Dessa forma, Guimarães Rosa conecta o potencial filosófico do tema a uma sutil crítica social. A procura vã pela lei cede à prática, corriqueira em sociedades anômicas, de se fazer uma imediata justiça pelas próprias mãos, o que, por sua vez, é embrulhado no papel retórico e encobridor das palavras: “Resistência à prisão constatada…”. Rosa parece nos dizer, nas entrelinhas, que uma das missões da Literatura é também denunciar o quanto as palavras podem ser manipuladas pelo e para o negacionismo militante. Não por acaso, o finalzinho do conto cita mais uma bravata do opinioso delegado: “Esta nossa Terra é inabitada. Prova-se, isto…”.
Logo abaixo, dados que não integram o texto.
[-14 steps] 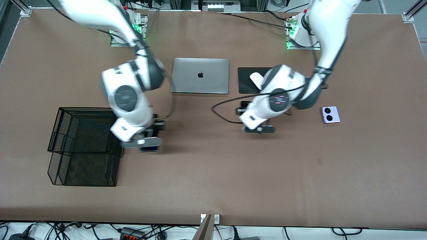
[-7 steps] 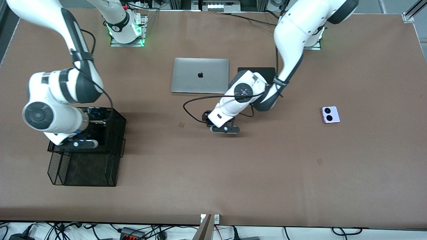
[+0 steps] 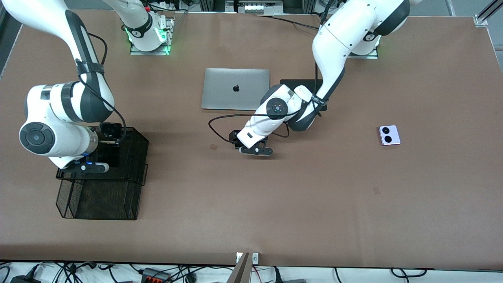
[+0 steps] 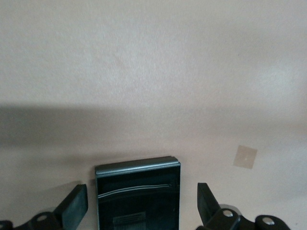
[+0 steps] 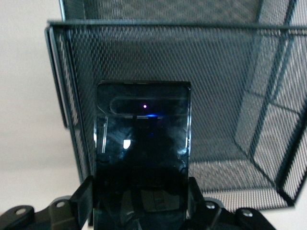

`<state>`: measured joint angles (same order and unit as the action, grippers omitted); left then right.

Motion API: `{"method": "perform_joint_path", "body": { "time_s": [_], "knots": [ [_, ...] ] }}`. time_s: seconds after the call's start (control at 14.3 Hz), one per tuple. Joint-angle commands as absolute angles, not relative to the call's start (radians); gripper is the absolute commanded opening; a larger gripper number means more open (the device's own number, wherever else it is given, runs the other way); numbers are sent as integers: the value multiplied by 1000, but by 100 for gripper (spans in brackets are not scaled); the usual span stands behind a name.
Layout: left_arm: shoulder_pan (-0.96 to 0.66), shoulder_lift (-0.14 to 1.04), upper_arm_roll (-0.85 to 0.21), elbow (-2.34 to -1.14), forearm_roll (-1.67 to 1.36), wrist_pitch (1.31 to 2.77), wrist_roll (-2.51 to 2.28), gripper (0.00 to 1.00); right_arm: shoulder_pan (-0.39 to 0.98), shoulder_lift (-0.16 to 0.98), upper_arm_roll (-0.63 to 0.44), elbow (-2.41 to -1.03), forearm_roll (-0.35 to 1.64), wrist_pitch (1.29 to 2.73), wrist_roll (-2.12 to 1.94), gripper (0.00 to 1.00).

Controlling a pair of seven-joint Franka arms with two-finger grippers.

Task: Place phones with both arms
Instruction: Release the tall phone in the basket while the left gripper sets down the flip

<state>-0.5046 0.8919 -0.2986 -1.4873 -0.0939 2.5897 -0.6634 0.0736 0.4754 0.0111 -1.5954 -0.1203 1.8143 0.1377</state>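
Note:
My right gripper (image 3: 111, 133) hangs over the upper tier of the black mesh tray (image 3: 135, 157), shut on the long black slab phone (image 5: 143, 134). In the right wrist view the slab sticks out from the right gripper (image 5: 140, 201) toward the tray's mesh wall (image 5: 216, 96). My left gripper (image 3: 235, 138) is low over the middle of the table, open. The small squarish black flip phone (image 4: 137, 179) lies between its fingers (image 4: 76, 206) with a gap on each side. The lilac-white flip phone (image 3: 389, 135) lies on the table toward the left arm's end.
A closed silver laptop (image 3: 235, 89) lies near the arms' bases. Beside it is a black pad (image 3: 292, 84) with a white mouse (image 3: 301, 91), partly covered by the left arm. The tray's lower tier (image 3: 98, 200) juts toward the front camera.
The right gripper carried the slab from beside the tray to over its upper tier. The left gripper slid toward the right arm's end, then its fingers opened off the black flip phone.

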Motion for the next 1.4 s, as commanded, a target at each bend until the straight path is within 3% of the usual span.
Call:
{"method": "perform_joint_path", "body": {
  "time_s": [0.0, 0.07, 0.21, 0.49, 0.7, 0.91, 1.33],
  "knots": [
    [-479, 790, -278, -1526, -97, 2480, -661, 100, 43, 503, 29, -1600, -106, 1877, 106, 25],
    [-450, 749, -270, -1522, -94, 2368, -660, 100, 43, 506, 29, -1600, -106, 1888, 106, 32],
    [-379, 671, -262, -1513, -54, 2124, -652, 100, 41, 517, 29, -1598, -106, 1902, 110, 100],
    [-269, 595, -262, -1511, 208, 1760, -643, 100, 77, 463, 40, -1537, -110, 1830, 104, 100],
    [-166, 581, -262, -1516, 308, 1646, -504, 100, 205, 465, 40, -1470, -88, 1804, 121, 100],
    [27, 578, -279, -1542, 304, 1651, -278, 100, 317, 500, 38, -1470, 67, 1868, 133, 100],
    [308, 557, -337, -1735, 304, 1830, -176, 100, 477, 639, 35, -1470, 72, 2074, 199, 100]
  ]
}}
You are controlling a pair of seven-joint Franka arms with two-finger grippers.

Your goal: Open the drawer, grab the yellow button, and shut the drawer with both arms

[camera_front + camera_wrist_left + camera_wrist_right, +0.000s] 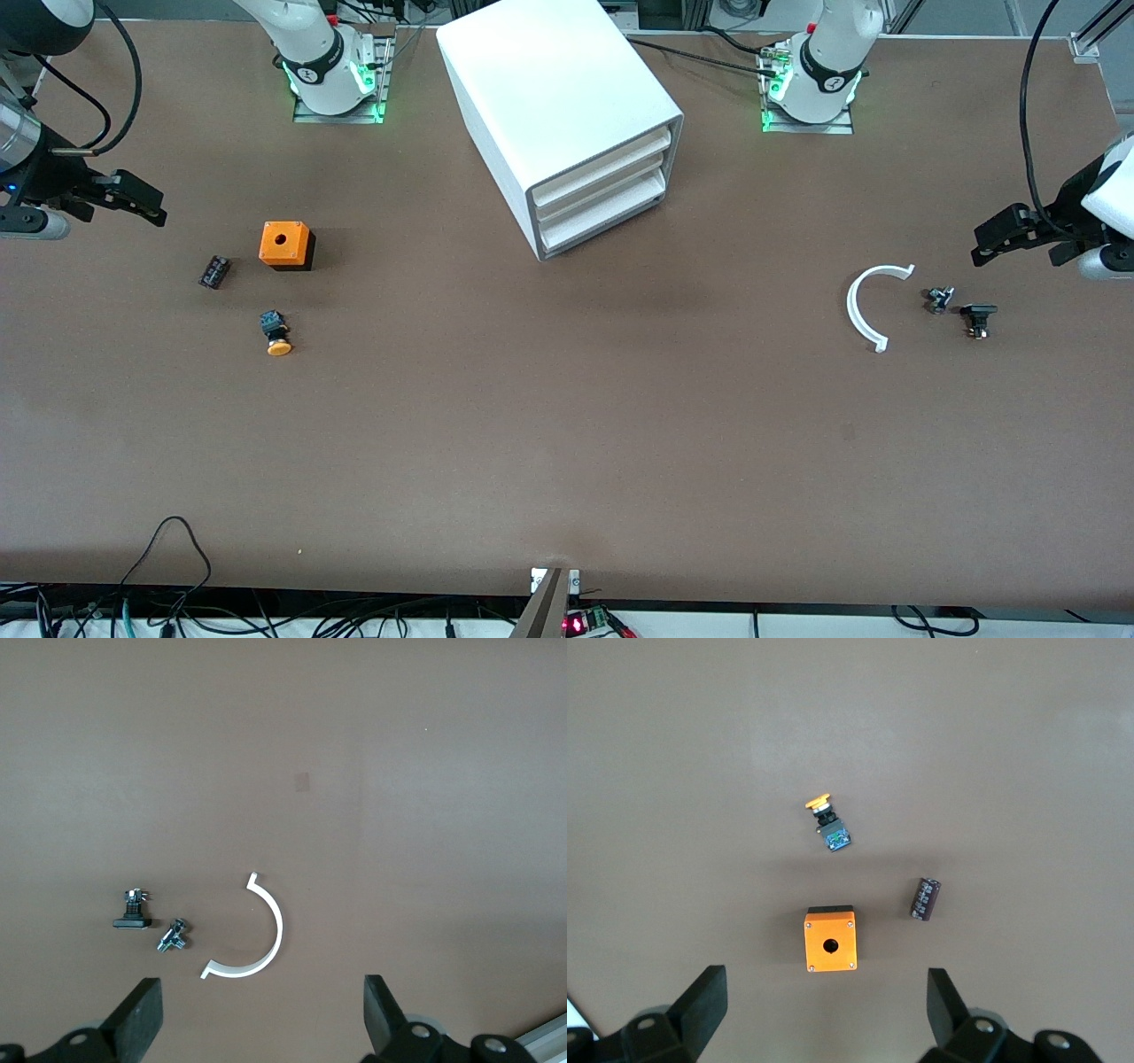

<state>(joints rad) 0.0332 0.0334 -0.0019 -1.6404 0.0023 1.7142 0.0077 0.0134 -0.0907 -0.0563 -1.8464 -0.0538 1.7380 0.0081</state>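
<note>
My right gripper (151, 206): upper left of the front view, jaws apart, empty. My left gripper (985, 244): right edge, jaws apart, empty. Button (276, 334): on the table at left, below the orange cube (285, 245). Drawer (602, 174): shut, top of three in the cabinet (554, 97), top centre.

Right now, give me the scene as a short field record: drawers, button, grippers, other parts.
drawers: all three shut; top drawer of the cabinet not yet opened
button: on the table, toward the right arm's end, nearer the front camera than the orange cube
black block: beside the cube
left gripper: open, empty, over the table by the white clip and two small metal parts
right gripper: open, empty
</note>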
Mas eis que nós, brasileiros, estamos evoluindo. Apesar do mau gosto estilístico de se usar “o mesmo” na frase do aviso, ficamos atentos para ver se o elevador se encontra alinhado ao nosso andar! Por falar em elevador (um dos meios mais seguros de transporte!), também sabemos quantas pessoas, no máximo, um elevador pode comportar, não obstante a temerária opinião daqueles que dizem que “sempre cabe mais um”!… Por outro lado, só com alguma dificuldade descobrimos onde ficam as escadas e saídas de emergência (muitas vezes nem existem, como no caso da Boate Kiss, em Santa Maria, no Rio Grande do Sul). Já vemos nos shoppings armários de vidro transparente com mangueiras para casos de incêndio (houve um tempo, imaginem!, em que eram escondidas!). Infelizmente nos postos de gasolina ainda se fuma muito… O próprio cigarro só teve seus perigos explicitamente anunciados após uma longa batalha política… Riscos, riscos e riscos a nos espreitarem. Por sua vez, as estatísticas não param de anunciar a “fatalidade” de morrerem negros e pobres em confronto com a polícia. Deve ser, como no evocado conto de Rosa, “Resistência à prisão constatada”! Mais uma “fatalidade” num país em que se fala que “um pode puxar pelos seus direitos”, mas que, na realidade como na ficção, falta com a justiça e a verdade.